--- Input records ---

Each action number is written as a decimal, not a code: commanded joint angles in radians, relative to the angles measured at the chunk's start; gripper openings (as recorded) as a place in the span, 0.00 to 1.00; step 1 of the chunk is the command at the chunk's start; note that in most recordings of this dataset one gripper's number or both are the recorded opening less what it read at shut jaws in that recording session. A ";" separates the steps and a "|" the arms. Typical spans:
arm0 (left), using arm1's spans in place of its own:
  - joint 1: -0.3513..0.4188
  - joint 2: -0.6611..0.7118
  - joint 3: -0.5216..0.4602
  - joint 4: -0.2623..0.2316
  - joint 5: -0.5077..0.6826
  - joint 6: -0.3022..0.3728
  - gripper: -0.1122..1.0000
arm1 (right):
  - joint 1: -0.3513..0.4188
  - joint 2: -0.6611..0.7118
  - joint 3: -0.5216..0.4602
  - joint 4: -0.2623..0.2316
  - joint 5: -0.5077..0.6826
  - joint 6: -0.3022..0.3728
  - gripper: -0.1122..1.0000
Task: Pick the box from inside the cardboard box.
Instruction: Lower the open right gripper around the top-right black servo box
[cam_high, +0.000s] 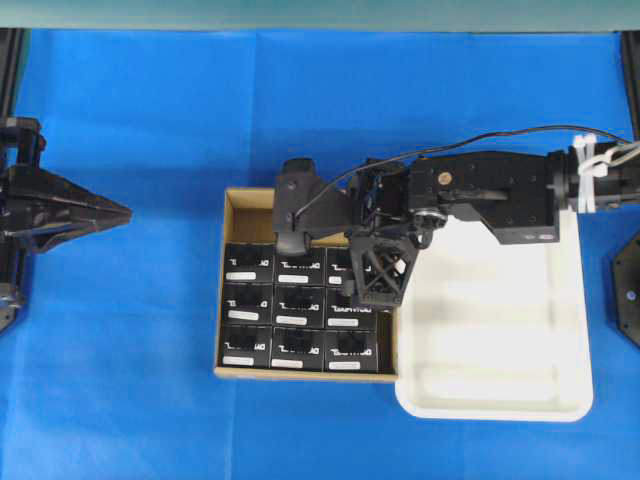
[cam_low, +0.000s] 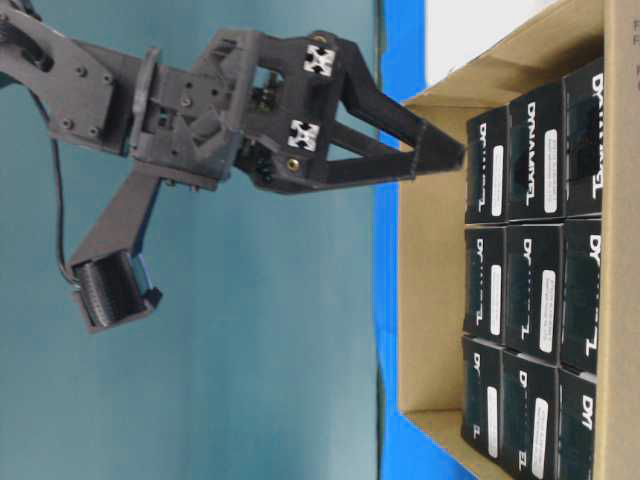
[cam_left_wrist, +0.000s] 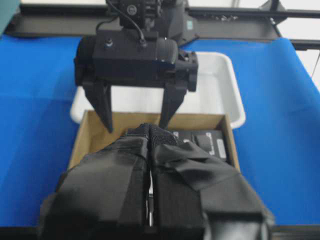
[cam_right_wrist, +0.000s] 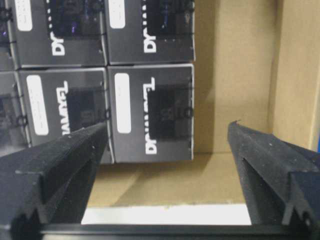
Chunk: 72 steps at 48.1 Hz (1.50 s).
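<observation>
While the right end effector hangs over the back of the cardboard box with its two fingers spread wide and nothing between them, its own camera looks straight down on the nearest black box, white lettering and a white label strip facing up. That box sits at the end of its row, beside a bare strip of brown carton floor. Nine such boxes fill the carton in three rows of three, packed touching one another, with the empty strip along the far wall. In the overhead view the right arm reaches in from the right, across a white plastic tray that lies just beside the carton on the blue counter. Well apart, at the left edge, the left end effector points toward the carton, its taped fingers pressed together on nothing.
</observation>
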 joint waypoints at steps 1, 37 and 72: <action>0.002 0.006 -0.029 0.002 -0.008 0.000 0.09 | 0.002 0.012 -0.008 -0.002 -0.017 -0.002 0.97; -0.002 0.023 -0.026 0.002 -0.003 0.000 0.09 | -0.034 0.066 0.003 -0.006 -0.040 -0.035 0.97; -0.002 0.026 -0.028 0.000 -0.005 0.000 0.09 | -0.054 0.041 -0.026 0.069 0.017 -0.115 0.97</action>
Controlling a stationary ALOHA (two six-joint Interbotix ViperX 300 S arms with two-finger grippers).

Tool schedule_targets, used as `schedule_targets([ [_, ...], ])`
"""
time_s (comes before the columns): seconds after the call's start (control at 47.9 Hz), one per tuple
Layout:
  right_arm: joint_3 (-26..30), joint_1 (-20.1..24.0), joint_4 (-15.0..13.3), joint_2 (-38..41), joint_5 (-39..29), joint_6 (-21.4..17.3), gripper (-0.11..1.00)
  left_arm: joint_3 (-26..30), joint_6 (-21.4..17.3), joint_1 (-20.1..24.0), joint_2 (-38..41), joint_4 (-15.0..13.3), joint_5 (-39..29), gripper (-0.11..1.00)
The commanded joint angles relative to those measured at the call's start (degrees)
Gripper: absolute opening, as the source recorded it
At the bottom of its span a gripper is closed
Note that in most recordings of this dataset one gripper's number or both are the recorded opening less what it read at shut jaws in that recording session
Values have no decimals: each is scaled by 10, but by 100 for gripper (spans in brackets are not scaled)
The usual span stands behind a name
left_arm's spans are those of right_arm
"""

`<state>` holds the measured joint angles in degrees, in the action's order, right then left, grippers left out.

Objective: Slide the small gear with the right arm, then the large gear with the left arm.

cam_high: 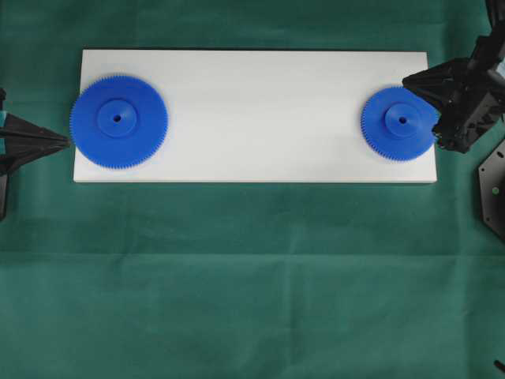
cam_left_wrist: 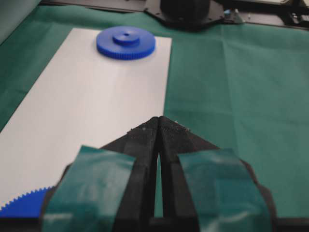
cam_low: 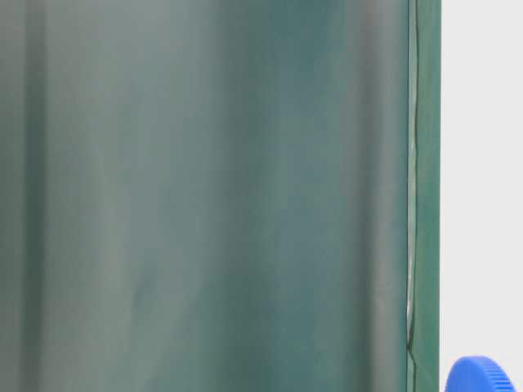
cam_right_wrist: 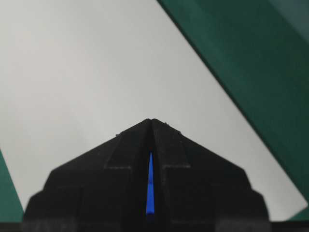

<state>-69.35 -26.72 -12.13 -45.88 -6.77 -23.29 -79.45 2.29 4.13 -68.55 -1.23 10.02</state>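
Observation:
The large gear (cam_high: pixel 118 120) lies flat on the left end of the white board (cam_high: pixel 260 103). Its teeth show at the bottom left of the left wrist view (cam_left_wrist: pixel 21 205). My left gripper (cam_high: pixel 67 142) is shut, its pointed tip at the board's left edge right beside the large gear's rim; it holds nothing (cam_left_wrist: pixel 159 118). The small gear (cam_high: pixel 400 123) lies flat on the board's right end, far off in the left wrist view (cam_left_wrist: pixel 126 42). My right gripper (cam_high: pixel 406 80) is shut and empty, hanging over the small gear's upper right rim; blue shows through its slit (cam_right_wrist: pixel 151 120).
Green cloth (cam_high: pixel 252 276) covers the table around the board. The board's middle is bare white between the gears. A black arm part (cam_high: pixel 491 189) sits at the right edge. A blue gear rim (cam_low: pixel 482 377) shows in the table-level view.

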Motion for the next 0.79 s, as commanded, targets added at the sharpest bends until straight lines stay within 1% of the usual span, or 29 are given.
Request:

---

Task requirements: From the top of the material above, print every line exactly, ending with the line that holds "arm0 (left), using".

Task output:
Each action number is written as a decimal, not a code: commanded joint angles in radians, relative to the angles measured at the chunk's start; gripper openings (as recorded) as a place in the span, 0.00 to 1.00; step 1 of the chunk is the command at the chunk's start; note that in most recordings of this dataset one gripper's number or both are the recorded opening less what it read at shut jaws in that recording session. A ";" separates the steps and a "|" the arms. Typical spans:
arm0 (left), using arm1's spans in place of its own:

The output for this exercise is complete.